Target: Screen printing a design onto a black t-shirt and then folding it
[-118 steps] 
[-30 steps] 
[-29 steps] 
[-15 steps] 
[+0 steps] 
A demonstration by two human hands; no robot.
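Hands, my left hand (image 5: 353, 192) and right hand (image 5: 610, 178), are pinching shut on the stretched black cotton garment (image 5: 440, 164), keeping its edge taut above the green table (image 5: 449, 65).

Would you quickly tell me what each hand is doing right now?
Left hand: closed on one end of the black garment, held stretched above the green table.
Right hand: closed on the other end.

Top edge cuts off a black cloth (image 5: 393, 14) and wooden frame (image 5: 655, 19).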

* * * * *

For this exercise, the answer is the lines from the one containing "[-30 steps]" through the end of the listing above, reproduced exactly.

[-30 steps] 
[-29 steps] 
[-15 steps] 
[+0 steps] 
A demonstration by two human hands; no robot.
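Hands, my left hand (image 5: 353, 192) and right hand (image 5: 610, 178), are pinching shut on the stretched black cotton garment (image 5: 440, 164), keeping its edge taut above the green table (image 5: 449, 65).

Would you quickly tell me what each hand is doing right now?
Left hand: closed on one end of the black garment, held stretched above the green table.
Right hand: closed on the other end.

Top edge cuts off a black cloth (image 5: 393, 14) and wooden frame (image 5: 655, 19).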

There is nothing further in this answer.